Câncer de Mama Infiltrante: Fatores Prognósticos Essenciais

FUBOG - Fundação Banco de Olhos de Goiás — Prova 2023

Enunciado

Paciente, 47 anos, apresenta massa indolor de 1,5 cm na mama direita, sem alterações cutâneas ou adenopatia e achados da mamografia e da ultrassonografia normais. A biópsia central revela carcinoma intraductal infiltrante. O impacto mais significativo no prognóstico da paciente é:

Alternativas

  1. A) Presença de alterações cutâneas.
  2. B) Estado do receptor hormonal.
  3. C) Rigidez da mama.
  4. D) Tamanho do câncer primário.

Pérola Clínica

No câncer de mama infiltrante, o tamanho do tumor primário é um dos fatores prognósticos mais significativos, junto ao status linfonodal.

Resumo-Chave

O tamanho do câncer primário é um dos fatores prognósticos mais importantes no carcinoma de mama infiltrante, impactando diretamente o risco de metástase e a sobrevida. Tumores maiores estão associados a maior probabilidade de disseminação e pior prognóstico, mesmo na ausência de outros achados desfavoráveis.

Contexto Educacional

O câncer de mama é a neoplasia maligna mais comum entre as mulheres, e o carcinoma intraductal infiltrante representa a maioria dos casos. A avaliação prognóstica é um pilar fundamental no manejo, pois orienta as decisões terapêuticas e informa a paciente sobre o curso esperado da doença. Para residentes, compreender os fatores que influenciam o prognóstico é essencial para um estadiamento preciso e um plano de tratamento individualizado. Diversos fatores são considerados na avaliação prognóstica do câncer de mama. O tamanho do tumor primário é um dos mais significativos; tumores maiores estão associados a um risco aumentado de metástases e pior sobrevida. O status dos linfonodos axilares é outro fator crítico, sendo a presença de linfonodos positivos um forte indicador de doença mais avançada e pior prognóstico. Além disso, o grau histológico, a presença de invasão linfovascular e o status dos receptores hormonais (RE/RP) e HER2 são determinantes. No caso apresentado, mesmo com achados de mamografia e ultrassonografia normais (o que pode ocorrer em mamas densas ou tumores pequenos), a biópsia confirmou um carcinoma infiltrante. A ausência de alterações cutâneas ou adenopatia axilar é favorável, mas o tamanho do tumor de 1,5 cm, embora não seja grande, é um fator prognóstico mais impactante do que a rigidez da mama ou a ausência de alterações cutâneas isoladas. O estado do receptor hormonal é preditivo de resposta à terapia, mas o tamanho do tumor é um fator prognóstico independente e fundamental na avaliação da extensão da doença e risco de recorrência.

Perguntas Frequentes

Quais são os principais fatores prognósticos no câncer de mama infiltrante?

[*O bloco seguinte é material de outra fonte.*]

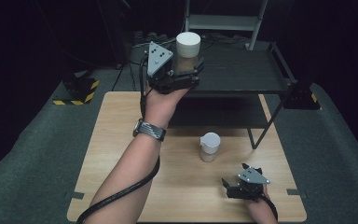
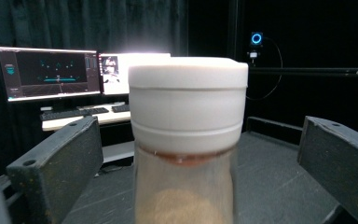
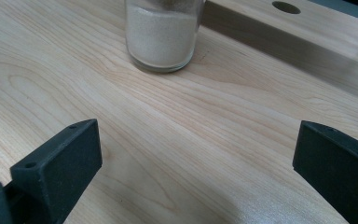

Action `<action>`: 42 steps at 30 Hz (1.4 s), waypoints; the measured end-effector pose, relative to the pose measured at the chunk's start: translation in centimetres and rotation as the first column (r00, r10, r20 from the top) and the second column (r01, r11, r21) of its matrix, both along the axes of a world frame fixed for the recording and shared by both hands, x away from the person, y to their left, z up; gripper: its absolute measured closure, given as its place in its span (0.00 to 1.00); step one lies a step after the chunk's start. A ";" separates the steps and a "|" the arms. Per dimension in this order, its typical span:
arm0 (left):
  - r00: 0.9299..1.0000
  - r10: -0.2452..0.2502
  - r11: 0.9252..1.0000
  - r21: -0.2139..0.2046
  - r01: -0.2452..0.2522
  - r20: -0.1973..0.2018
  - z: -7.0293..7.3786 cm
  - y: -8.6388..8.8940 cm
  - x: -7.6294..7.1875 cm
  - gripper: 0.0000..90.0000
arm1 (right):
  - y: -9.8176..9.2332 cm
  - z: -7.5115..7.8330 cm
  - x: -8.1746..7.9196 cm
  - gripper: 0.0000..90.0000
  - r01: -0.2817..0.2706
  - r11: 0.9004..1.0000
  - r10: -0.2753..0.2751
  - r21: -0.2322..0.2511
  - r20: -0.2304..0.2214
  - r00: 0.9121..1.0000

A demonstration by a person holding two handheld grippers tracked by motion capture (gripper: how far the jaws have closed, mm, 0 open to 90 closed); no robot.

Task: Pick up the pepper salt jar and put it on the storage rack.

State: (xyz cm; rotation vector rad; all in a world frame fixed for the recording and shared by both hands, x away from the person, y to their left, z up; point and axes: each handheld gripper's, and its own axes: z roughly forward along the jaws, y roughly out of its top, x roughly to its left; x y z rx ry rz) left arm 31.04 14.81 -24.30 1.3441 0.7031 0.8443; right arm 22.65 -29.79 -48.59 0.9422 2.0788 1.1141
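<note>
A glass jar with a white lid (image 1: pixel 188 44) and tan powder inside is at the front left corner of the black shelf top (image 1: pixel 242 70). My left gripper (image 1: pixel 185 70) is raised around it. In the left gripper view the jar (image 2: pixel 188 100) stands between the jaws with a gap on each side, so the gripper (image 2: pixel 200 149) is open. The jar's base is hidden. A second white-lidded jar of powder (image 1: pixel 209 146) stands on the wooden table (image 1: pixel 121 140). My right gripper (image 1: pixel 235 173) rests open near the table's front right, facing that jar (image 3: pixel 161 32), with nothing between its fingers (image 3: pixel 196 149).
The black metal shelf rack stands over the table's far right part, its leg (image 1: pixel 261 126) coming down beside the second jar. A wooden bar with a hole (image 3: pixel 279 28) lies behind that jar. Monitors and a keyboard (image 2: pixel 56 74) are beyond the shelf.
</note>
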 end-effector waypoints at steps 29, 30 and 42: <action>1.000 0.025 0.999 0.034 -0.024 -0.015 -3.3 3.7 -5.2 0.00 | 0.1 0.0 0.0 0.00 0.000 1.000 0.000 -0.010 0.002 1.000; 1.000 0.024 0.999 0.032 -0.024 -0.016 -3.5 3.8 -5.3 0.00 | 0.1 0.0 0.0 0.00 0.000 1.000 0.000 -0.010 0.003 1.000; 0.999 0.028 0.999 0.033 -0.027 -0.027 -5.8 5.1 -6.8 0.00 | 0.2 0.0 0.0 0.00 0.001 1.000 -0.001 -0.016 0.003 1.000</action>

Os principais fatores prognósticos no câncer de mama infiltrante incluem o tamanho do tumor primário, o status dos linfonodos axilares (número de linfonodos acometidos), o grau histológico do tumor, o status dos receptores hormonais (estrogênio e progesterona) e a expressão de HER2. Esses fatores são cruciais para o estadiamento e a decisão terapêutica.

Como o tamanho do câncer primário afeta o prognóstico?

O tamanho do câncer primário é um fator prognóstico independente e de grande impacto. Tumores maiores têm maior probabilidade de ter invadido vasos sanguíneos ou linfáticos, aumentando o risco de metástases à distância e, consequentemente, diminuindo a sobrevida. Por isso, tumores menores (T1) geralmente têm um prognóstico mais favorável.

Qual a importância do estado do receptor hormonal no câncer de mama?

O estado do receptor hormonal (Receptores de Estrogênio - RE e Progesterona - RP) é um fator preditivo e prognóstico crucial. Tumores RE/RP positivos são geralmente menos agressivos e respondem bem à terapia endócrina (hormonioterapia), o que melhora significativamente o prognóstico. Tumores triplo-negativos (RE-, RP-, HER2-) são mais agressivos e têm menos opções terapêuticas direcionadas.